PSU faculty and students have been voicing concerns over the inefficiency of the undergraduate academic advising model that the University uses for many reasons. Now, there is a group of individuals working to change this.
In previous years, the academic advising committee released a post-graduation survey to the senior class, asking whether people were satisfied with the advising they received while at Plymouth State University. When the committee released it last year, they opened it to the whole student body, using the incentive of a free ipod to one lucky student who took the survey, hoping that they would get a large turn out. 1004 students took the survey.
Students answered basic questions like “What is your major?” and more direct questions like “How promptly does your advisor respond to you when you ask them for help?”
All in all, the results of the survey showed the discontent that Plymouth students had with the university advising methods. One student wrote, “I have changed my major twice, but when I was a social work major my advisor didn’t get back to me after I had sent them 7 e-mails. I had to request another advisor through the department.” Another student said, “My advisor on coming into Plymouth was horrible and barely knew how to advise a new student.”
The reasoning behind the new survey method was to pinpoint the problems with the advising system and to design a more efficient model for PSU. One model being looked at was the peer-advising model. This plan entailed creating a peer-advising center, much like the reading and writing center, and the students there would be trained to help other students make their schedules based on their major’s specific requirements.
“After speaking to the student and faculty members, it is obvious that people aren’t happy with the advising method at PSU,” said Gene Martin, Parliamentarian of Student Senate and a member of the academic advising committee. “I feel as though peer advising would help because it would benefit both parties.

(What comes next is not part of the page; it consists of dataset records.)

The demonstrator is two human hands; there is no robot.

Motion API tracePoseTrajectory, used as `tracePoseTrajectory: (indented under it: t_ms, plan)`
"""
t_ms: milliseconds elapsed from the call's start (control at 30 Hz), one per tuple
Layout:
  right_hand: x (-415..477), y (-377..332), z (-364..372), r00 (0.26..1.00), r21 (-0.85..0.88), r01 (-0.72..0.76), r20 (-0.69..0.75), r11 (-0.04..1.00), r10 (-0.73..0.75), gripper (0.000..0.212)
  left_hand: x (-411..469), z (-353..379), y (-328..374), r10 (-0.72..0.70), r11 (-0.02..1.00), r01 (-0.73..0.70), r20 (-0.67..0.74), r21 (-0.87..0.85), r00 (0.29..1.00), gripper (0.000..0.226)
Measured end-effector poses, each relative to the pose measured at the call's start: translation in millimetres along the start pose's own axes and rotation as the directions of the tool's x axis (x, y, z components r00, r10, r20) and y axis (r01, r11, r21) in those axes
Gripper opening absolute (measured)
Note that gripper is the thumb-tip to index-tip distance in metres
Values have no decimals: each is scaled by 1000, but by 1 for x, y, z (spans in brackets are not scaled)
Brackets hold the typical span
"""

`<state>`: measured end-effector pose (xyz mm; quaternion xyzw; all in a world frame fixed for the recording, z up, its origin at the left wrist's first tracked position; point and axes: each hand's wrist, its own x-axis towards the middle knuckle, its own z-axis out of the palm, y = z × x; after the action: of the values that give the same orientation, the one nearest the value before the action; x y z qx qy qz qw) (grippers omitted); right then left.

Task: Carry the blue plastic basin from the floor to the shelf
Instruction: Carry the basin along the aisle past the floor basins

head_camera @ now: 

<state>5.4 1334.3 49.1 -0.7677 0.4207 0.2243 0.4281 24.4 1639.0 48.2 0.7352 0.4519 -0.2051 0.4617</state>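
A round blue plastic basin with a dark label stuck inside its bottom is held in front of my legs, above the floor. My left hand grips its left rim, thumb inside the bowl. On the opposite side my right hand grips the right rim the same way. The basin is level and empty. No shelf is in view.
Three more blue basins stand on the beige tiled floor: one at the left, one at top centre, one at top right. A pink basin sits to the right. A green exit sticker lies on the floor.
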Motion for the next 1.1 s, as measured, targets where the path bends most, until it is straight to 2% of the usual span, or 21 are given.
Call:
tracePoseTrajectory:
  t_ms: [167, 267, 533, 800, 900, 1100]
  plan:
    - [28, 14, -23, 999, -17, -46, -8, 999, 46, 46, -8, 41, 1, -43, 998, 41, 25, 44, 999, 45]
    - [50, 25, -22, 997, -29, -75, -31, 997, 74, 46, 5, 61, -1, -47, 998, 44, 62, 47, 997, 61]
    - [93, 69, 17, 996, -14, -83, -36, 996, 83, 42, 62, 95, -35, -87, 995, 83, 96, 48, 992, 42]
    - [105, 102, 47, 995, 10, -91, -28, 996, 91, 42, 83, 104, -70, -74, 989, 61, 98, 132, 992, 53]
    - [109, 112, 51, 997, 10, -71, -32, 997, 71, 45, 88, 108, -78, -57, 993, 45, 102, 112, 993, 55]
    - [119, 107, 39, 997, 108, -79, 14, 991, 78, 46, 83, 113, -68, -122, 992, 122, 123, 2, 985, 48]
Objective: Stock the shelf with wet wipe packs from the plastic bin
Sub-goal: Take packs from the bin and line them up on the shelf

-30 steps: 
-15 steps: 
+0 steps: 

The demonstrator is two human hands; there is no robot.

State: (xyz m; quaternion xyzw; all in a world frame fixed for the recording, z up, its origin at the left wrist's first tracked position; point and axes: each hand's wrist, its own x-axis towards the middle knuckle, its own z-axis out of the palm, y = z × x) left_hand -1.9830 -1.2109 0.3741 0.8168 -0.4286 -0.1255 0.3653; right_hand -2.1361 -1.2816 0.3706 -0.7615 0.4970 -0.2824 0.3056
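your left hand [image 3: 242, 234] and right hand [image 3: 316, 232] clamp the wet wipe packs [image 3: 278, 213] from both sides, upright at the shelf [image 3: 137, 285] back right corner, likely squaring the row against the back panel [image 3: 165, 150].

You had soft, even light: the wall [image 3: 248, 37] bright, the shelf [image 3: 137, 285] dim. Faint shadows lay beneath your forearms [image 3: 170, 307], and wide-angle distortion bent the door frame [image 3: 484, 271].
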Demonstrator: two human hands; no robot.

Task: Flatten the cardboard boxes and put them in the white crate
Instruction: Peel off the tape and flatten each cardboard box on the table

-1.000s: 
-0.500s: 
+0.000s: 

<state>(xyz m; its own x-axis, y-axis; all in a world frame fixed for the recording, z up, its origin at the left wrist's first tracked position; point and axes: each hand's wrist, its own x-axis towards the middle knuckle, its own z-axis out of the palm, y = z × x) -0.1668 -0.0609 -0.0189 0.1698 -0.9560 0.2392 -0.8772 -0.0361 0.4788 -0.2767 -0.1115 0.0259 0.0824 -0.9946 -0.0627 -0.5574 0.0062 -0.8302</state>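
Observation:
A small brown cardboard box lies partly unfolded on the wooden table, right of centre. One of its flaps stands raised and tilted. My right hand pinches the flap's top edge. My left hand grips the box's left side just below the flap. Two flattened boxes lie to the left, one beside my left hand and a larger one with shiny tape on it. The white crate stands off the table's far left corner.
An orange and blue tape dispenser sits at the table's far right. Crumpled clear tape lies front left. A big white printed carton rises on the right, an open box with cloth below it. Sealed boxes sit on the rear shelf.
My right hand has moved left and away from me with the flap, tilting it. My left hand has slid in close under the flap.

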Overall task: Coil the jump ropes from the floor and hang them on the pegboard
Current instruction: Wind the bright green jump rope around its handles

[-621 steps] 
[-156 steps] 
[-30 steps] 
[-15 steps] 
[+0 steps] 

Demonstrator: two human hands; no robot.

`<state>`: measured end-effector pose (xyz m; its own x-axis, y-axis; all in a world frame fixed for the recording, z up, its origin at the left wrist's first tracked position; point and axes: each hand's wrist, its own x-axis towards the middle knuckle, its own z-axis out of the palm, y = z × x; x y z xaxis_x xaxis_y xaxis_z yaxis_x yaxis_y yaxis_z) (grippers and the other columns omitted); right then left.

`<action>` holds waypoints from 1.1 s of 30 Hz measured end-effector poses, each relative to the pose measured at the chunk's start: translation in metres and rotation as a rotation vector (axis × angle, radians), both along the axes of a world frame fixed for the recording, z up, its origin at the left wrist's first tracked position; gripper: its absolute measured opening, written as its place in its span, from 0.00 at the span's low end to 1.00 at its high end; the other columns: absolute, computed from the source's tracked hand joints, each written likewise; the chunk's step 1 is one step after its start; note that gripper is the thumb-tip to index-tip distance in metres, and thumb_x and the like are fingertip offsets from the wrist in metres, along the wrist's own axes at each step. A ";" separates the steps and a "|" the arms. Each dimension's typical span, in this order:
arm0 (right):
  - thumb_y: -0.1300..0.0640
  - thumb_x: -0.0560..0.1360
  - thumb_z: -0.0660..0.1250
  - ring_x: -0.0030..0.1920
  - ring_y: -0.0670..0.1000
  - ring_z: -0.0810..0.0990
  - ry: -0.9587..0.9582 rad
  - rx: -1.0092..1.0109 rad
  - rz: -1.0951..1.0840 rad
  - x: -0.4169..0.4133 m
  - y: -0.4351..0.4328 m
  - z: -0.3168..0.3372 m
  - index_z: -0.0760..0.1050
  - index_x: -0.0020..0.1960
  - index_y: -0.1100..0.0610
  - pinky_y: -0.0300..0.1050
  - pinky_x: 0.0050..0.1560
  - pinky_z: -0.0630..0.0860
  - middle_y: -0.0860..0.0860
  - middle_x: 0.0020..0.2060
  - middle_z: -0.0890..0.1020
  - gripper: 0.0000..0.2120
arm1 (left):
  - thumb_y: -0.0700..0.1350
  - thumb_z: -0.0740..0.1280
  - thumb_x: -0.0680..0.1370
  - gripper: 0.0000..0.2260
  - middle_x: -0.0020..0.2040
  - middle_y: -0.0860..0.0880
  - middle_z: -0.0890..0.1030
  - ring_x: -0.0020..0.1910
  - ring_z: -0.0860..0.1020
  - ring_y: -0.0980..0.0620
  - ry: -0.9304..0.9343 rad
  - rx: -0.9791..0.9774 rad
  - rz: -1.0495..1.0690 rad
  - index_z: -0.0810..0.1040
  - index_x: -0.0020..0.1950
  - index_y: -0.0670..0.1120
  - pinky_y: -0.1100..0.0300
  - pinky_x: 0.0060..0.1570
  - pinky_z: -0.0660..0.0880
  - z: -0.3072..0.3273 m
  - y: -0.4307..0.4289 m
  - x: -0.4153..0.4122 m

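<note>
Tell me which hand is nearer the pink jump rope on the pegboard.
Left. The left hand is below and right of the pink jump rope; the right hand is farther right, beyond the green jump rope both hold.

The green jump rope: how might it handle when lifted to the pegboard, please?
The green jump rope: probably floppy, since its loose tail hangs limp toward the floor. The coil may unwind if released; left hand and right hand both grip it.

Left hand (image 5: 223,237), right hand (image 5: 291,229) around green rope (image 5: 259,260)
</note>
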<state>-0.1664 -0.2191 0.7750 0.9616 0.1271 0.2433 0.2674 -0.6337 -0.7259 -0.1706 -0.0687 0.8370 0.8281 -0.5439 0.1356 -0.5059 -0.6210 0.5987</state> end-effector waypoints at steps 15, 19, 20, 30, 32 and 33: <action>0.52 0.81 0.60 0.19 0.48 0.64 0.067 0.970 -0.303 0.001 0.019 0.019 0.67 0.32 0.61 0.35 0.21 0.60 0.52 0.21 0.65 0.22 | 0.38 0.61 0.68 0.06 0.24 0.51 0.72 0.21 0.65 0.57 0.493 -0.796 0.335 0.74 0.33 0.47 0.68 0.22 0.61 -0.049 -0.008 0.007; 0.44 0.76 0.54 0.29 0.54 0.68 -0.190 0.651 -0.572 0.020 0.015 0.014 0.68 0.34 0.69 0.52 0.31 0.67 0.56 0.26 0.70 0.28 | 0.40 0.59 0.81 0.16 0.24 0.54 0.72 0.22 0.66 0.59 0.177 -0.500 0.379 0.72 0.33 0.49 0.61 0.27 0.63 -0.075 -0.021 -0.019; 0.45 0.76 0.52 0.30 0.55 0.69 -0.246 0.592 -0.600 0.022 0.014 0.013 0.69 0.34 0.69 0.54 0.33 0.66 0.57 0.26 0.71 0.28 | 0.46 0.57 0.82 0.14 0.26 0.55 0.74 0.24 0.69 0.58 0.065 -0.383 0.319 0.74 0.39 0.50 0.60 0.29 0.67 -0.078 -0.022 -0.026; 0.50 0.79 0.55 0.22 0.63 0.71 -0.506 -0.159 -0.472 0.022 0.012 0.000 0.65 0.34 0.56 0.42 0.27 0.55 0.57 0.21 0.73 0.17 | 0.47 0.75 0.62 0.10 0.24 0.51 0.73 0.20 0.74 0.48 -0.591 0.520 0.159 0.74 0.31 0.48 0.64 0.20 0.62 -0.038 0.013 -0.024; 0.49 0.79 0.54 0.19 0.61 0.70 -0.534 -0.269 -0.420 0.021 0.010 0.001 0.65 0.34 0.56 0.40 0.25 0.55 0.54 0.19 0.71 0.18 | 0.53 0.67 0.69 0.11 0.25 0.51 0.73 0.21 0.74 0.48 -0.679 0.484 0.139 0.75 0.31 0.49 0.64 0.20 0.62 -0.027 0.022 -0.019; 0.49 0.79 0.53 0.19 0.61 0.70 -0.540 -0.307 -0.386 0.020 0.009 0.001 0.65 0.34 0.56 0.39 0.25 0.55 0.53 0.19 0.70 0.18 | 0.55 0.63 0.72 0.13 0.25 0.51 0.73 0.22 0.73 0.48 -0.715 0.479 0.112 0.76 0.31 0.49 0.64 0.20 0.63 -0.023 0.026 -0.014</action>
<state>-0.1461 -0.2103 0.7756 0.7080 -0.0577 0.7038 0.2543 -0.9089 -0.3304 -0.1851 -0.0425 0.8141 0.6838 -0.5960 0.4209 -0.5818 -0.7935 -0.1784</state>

It helps the faculty in the sense that they would be able to spend more time mentoring students about the future and working with students one on one. The students would benefit because of what the faculty has to offer them and because the trained peer advisors would know everything about the curriculum, specific needs for specific majors and will also know when changes in the curriculum are made so they can better help the student body.”
The academic advising committee was recently dissolved and combined with other smaller committees, like the academic standards committee, to create an even bigger committee to better serve the students of PSU. They are still working with the data received last spring and are planning on releasing another survey this spring to compare to the data received last year.